TASK PROMPT: When you copy the data that follows, reproduce every word exactly and leave out the images.

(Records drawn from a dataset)

__________

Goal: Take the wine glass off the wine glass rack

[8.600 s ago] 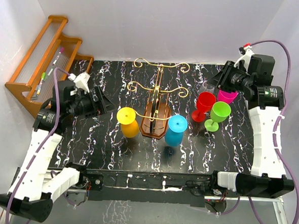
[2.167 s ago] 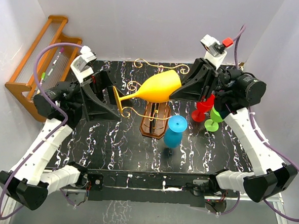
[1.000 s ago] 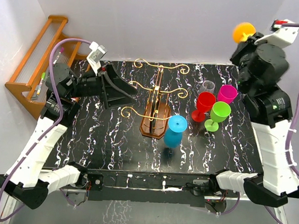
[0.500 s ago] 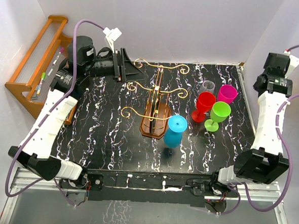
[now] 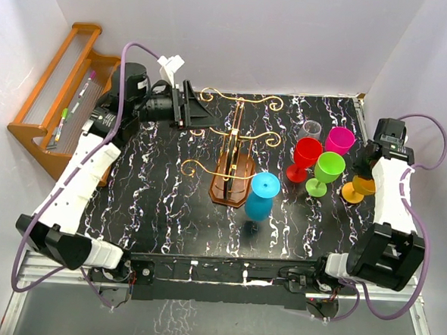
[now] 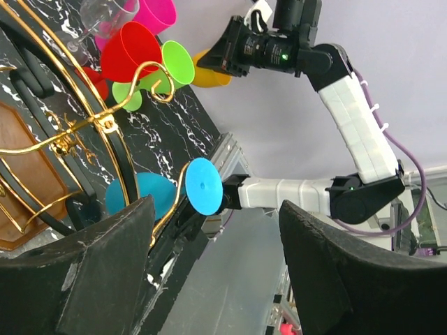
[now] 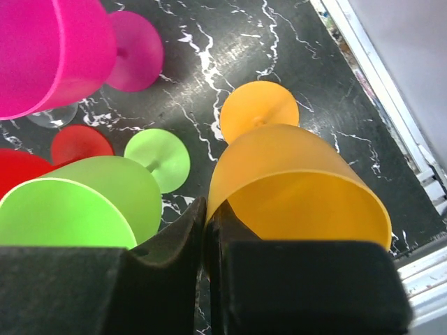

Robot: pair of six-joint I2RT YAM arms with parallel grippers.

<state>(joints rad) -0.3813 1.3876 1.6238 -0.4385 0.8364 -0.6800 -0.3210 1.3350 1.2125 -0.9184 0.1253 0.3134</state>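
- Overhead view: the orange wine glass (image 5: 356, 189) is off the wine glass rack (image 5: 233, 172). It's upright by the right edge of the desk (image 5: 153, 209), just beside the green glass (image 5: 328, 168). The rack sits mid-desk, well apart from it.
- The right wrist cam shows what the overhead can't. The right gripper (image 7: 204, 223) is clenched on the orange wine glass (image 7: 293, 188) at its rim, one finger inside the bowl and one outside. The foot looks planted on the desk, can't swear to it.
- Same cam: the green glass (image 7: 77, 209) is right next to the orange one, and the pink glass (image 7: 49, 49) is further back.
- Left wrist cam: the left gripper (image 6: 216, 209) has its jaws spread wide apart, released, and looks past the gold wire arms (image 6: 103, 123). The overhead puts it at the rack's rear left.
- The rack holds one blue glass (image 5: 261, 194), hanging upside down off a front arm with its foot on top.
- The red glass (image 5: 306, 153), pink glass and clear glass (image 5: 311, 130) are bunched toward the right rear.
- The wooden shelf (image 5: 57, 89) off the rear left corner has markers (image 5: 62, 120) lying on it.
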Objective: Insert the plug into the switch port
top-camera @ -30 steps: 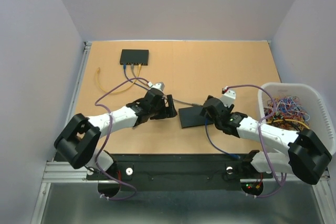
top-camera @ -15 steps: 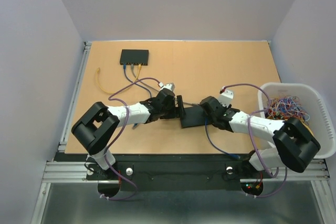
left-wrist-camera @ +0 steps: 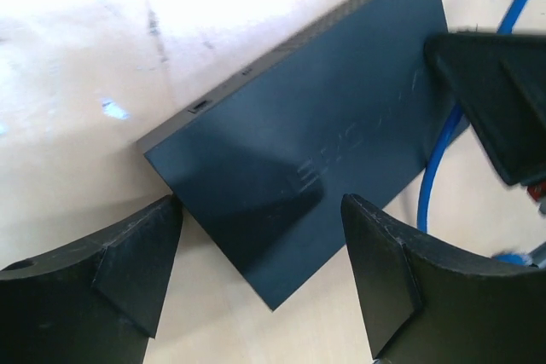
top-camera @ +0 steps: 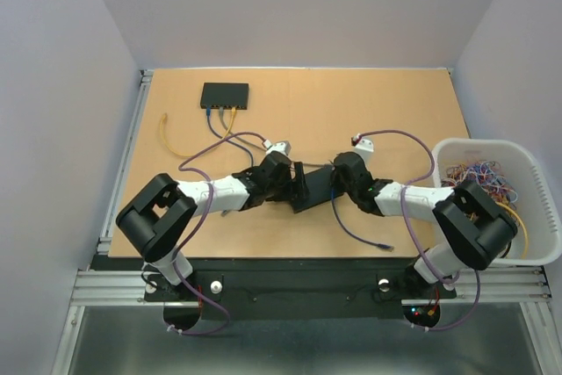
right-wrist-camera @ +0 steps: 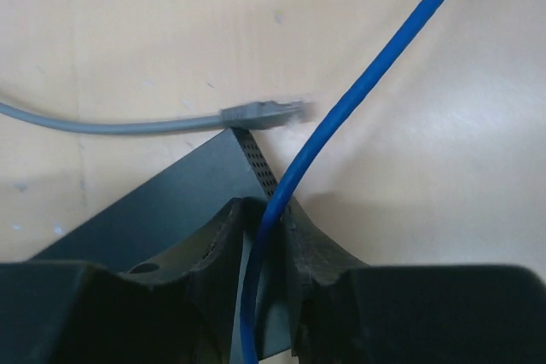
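Observation:
A flat black switch point(top-camera: 309, 192) lies mid-table; its ports do not show. My left gripper point(top-camera: 294, 183) is open, and in the left wrist view its fingers straddle the near corner of the switch point(left-wrist-camera: 341, 108) without touching it. My right gripper point(top-camera: 338, 177) is at the switch's right end. Its fingers have closed in on a blue cable point(right-wrist-camera: 367, 83): the right finger presses it and only a sliver of gap is left on the other side. That blue cable point(top-camera: 347, 226) runs forward to a plug point(top-camera: 384, 244) lying on the table. A grey plug point(right-wrist-camera: 264, 113) lies beside the switch corner point(right-wrist-camera: 171, 210).
A second black switch point(top-camera: 225, 95) sits at the back left with blue and yellow cables plugged in. A loose yellow cable point(top-camera: 167, 138) lies left of it. A white basket point(top-camera: 492, 144) full of tangled cables stands at the right edge. Walls enclose the table.
My right gripper has moved left to the switch's end and its jaws have closed in round the blue cable. The left gripper came right to the switch and stays open.

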Controlling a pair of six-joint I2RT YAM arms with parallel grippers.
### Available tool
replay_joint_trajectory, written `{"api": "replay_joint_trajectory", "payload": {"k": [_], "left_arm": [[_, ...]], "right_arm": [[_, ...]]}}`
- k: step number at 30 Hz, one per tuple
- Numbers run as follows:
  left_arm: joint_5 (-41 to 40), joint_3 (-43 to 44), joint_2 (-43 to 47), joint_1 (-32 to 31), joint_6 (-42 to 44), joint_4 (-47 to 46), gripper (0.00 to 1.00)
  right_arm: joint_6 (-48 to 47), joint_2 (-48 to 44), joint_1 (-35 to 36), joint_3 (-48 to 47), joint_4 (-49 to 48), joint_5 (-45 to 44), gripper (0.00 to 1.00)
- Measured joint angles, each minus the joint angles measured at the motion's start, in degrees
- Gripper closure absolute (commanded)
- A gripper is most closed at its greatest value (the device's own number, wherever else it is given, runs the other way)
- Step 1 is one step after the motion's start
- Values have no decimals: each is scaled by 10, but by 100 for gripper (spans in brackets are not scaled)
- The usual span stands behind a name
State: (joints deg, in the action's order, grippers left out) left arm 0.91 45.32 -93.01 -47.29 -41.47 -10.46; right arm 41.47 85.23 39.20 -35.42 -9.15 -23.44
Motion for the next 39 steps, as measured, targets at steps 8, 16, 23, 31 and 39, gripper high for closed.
{"api": "replay_joint_trajectory", "payload": {"k": [8,16,23,31,39], "left_arm": [[-20,-57,66,3,-5,30,14],[10,-105,130,29,-10,62,14],[14,-144,178,66,-6,68,14],[12,-162,196,66,-5,56,14],[-5,-162,242,67,1,84,14]], "right_arm": [[-28,130,-2,-69,-159,72,77],[-45,191,33,-137,-171,96,77],[-61,199,52,-150,-165,116,54],[-86,179,75,-164,-109,104,29],[-80,92,87,-139,6,77,22]]}}
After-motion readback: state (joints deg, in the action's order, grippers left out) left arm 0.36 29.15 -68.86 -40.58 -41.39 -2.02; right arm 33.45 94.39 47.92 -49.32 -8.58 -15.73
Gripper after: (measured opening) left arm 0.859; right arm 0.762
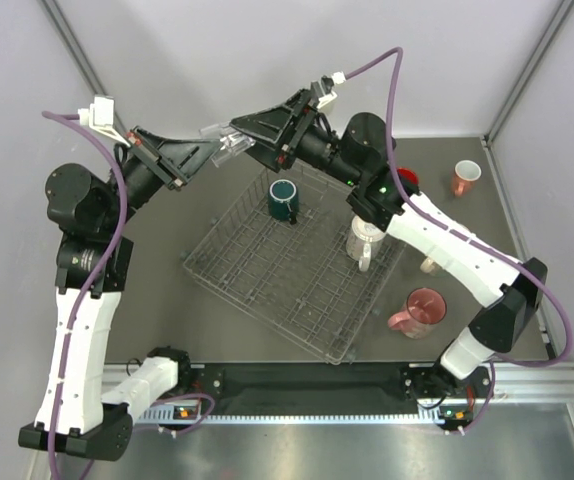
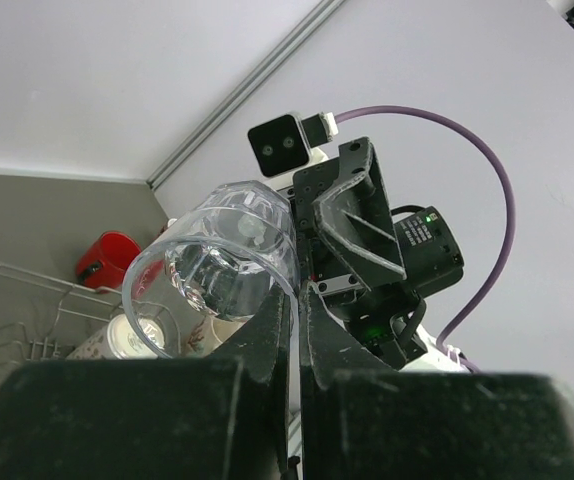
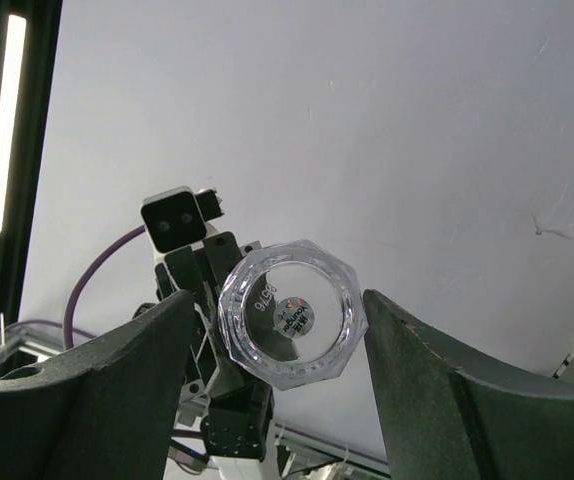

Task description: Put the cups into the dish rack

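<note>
Nearest the arm bases, right of centre, a pink mug [image 1: 422,310] rests on the surface [image 1: 217,320], just outside the rack's right-hand edge. The rack [image 1: 267,290] sits mid-surface, turned corner-on to the arms.

Contents of the rack:
- A teal mug [image 1: 285,198] stands mouth-up near the far corner.
- A cream mug [image 1: 365,240] sits at the right edge, partly under the right arm.

Beyond the far corner, the glass [image 1: 225,143] is held clear of the surface, lying on its side between the two arms.
- The left fingers [image 2: 267,345] are pinched almost together on the wall of the glass at its rim. The mouth faces the left wrist camera.
- The right fingers [image 3: 137,380] are spread wide, one on each side of the eight-sided base, which carries a round sticker.
- The right wrist view does not settle whether either finger touches the glass. They lie very close to it.

Further back on the right:
- A red mug [image 1: 408,179] stands on the surface, largely hidden behind the right arm.
- A small salmon mug [image 1: 464,177] stands upright near the far right corner, well apart from the rack.
</note>
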You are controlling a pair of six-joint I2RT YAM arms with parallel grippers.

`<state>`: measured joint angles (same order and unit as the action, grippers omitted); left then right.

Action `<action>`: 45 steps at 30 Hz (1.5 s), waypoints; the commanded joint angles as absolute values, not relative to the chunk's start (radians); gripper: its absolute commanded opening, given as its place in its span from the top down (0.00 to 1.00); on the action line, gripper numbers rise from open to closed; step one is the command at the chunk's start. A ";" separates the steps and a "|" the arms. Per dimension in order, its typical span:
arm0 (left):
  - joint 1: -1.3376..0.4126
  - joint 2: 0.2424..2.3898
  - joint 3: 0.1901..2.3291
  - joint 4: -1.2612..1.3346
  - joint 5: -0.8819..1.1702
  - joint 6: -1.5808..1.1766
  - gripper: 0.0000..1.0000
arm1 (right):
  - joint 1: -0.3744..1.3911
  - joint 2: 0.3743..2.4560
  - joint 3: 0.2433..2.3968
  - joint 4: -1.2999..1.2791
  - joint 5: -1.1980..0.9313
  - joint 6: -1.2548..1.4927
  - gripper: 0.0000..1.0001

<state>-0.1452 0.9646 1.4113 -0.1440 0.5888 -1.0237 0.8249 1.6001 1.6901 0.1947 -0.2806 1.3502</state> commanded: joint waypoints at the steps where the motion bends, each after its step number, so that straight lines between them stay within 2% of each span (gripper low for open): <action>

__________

TASK RESULT:
Goal: Take the wine glass off the wine glass rack

[8.600 s ago] 
[2.167 s ago] 
[1.000 s ago] 
[0.500 s ago] 
[now] 
[now] 
[now] 

Robot: pair of six-joint I2RT YAM arms with parallel grippers.

<state>(joints rad) -0.3813 1.3876 1.6238 -0.4385 0.8364 -0.6800 -0.3210 1.3350 1.2125 -0.9184 0.1253 0.3134</state>
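- Overhead view: the orange wine glass (image 5: 356, 189) is off the wine glass rack (image 5: 233, 172). It's upright by the right edge of the desk (image 5: 153, 209), just beside the green glass (image 5: 328, 168). The rack sits mid-desk, well apart from it.
- The right wrist cam shows what the overhead can't. The right gripper (image 7: 204, 223) is clenched on the orange wine glass (image 7: 293, 188) at its rim, one finger inside the bowl and one outside. The foot looks planted on the desk, can't swear to it.
- Same cam: the green glass (image 7: 77, 209) is right next to the orange one, and the pink glass (image 7: 49, 49) is further back.
- Left wrist cam: the left gripper (image 6: 216, 209) has its jaws spread wide apart, released, and looks past the gold wire arms (image 6: 103, 123). The overhead puts it at the rack's rear left.
- The rack holds one blue glass (image 5: 261, 194), hanging upside down off a front arm with its foot on top.
- The red glass (image 5: 306, 153), pink glass and clear glass (image 5: 311, 130) are bunched toward the right rear.
- The wooden shelf (image 5: 57, 89) off the rear left corner has markers (image 5: 62, 120) lying on it.
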Objective: Insert the plug into the switch port
top-camera @ -30 steps: 
top-camera @ -15 steps: 
left-wrist-camera @ +0 steps: 
top-camera @ +0 steps: 
right-wrist-camera @ +0 steps: 
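Observation:
A flat black switch point(top-camera: 309, 192) lies mid-table; its ports do not show. My left gripper point(top-camera: 294, 183) is open, and in the left wrist view its fingers straddle the near corner of the switch point(left-wrist-camera: 341, 108) without touching it. My right gripper point(top-camera: 338, 177) is at the switch's right end. Its fingers have closed in on a blue cable point(right-wrist-camera: 367, 83): the right finger presses it and only a sliver of gap is left on the other side. That blue cable point(top-camera: 347, 226) runs forward to a plug point(top-camera: 384, 244) lying on the table. A grey plug point(right-wrist-camera: 264, 113) lies beside the switch corner point(right-wrist-camera: 171, 210).
A second black switch point(top-camera: 225, 95) sits at the back left with blue and yellow cables plugged in. A loose yellow cable point(top-camera: 167, 138) lies left of it. A white basket point(top-camera: 492, 144) full of tangled cables stands at the right edge. Walls enclose the table.
My right gripper has moved left to the switch's end and its jaws have closed in round the blue cable. The left gripper came right to the switch and stays open.
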
Controlling a pair of six-joint I2RT YAM arms with parallel grippers.
### Available tool
replay_joint_trajectory, written `{"api": "replay_joint_trajectory", "payload": {"k": [_], "left_arm": [[_, ...]], "right_arm": [[_, ...]]}}`
- k: step number at 30 Hz, one per tuple
- Numbers run as follows:
  left_arm: joint_5 (-41 to 40), joint_3 (-43 to 44), joint_2 (-43 to 47), joint_1 (-32 to 31), joint_6 (-42 to 44), joint_4 (-47 to 46), gripper (0.00 to 1.00)
  right_arm: joint_6 (-48 to 47), joint_2 (-48 to 44), joint_1 (-35 to 36), joint_3 (-48 to 47), joint_4 (-49 to 48), joint_5 (-45 to 44), gripper (0.00 to 1.00)
- Measured joint angles, each minus the joint angles measured at the motion's start, in degrees
- Gripper closure absolute (commanded)
- A gripper is most closed at its greatest value (the device's own number, wherever else it is given, runs the other way)
- Step 1 is one step after the motion's start
- Values have no decimals: each is scaled by 10, but by 100 for gripper (spans in brackets are not scaled)
- The usual span stands behind a name
State: (joints deg, in the action's order, grippers left out) left arm 0.91 45.32 -93.01 -47.29 -41.47 -10.46; right arm 41.47 85.23 39.20 -35.42 -9.15 -23.44
Motion for the next 39 steps, as measured, targets at steps 8, 16, 23, 31 and 39, gripper high for closed.
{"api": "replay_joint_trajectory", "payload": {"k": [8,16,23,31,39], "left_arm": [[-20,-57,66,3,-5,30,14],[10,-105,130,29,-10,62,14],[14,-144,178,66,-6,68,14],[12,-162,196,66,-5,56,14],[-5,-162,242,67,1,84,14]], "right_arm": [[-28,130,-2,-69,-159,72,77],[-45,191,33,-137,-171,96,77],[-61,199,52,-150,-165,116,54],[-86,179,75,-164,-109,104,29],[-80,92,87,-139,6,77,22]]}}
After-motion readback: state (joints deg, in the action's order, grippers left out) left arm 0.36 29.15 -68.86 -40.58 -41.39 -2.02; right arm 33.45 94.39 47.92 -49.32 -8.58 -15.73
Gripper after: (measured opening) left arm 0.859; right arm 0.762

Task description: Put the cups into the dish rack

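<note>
Nearest the arm bases, right of centre, a pink mug [image 1: 422,310] rests on the surface [image 1: 217,320], just outside the rack's right-hand edge. The rack [image 1: 267,290] sits mid-surface, turned corner-on to the arms.

Contents of the rack:
- A teal mug [image 1: 285,198] stands mouth-up near the far corner.
- A cream mug [image 1: 365,240] sits at the right edge, partly under the right arm.

Beyond the far corner, the glass [image 1: 225,143] is held clear of the surface, lying on its side between the two arms.
- The left fingers [image 2: 267,345] are pinched almost together on the wall of the glass at its rim. The mouth faces the left wrist camera.
- The right fingers [image 3: 137,380] are spread wide, one on each side of the eight-sided base, which carries a round sticker.
- The right wrist view does not settle whether either finger touches the glass. They lie very close to it.

Further back on the right:
- A red mug [image 1: 408,179] stands on the surface, largely hidden behind the right arm.
- A small salmon mug [image 1: 464,177] stands upright near the far right corner, well apart from the rack.
</note>
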You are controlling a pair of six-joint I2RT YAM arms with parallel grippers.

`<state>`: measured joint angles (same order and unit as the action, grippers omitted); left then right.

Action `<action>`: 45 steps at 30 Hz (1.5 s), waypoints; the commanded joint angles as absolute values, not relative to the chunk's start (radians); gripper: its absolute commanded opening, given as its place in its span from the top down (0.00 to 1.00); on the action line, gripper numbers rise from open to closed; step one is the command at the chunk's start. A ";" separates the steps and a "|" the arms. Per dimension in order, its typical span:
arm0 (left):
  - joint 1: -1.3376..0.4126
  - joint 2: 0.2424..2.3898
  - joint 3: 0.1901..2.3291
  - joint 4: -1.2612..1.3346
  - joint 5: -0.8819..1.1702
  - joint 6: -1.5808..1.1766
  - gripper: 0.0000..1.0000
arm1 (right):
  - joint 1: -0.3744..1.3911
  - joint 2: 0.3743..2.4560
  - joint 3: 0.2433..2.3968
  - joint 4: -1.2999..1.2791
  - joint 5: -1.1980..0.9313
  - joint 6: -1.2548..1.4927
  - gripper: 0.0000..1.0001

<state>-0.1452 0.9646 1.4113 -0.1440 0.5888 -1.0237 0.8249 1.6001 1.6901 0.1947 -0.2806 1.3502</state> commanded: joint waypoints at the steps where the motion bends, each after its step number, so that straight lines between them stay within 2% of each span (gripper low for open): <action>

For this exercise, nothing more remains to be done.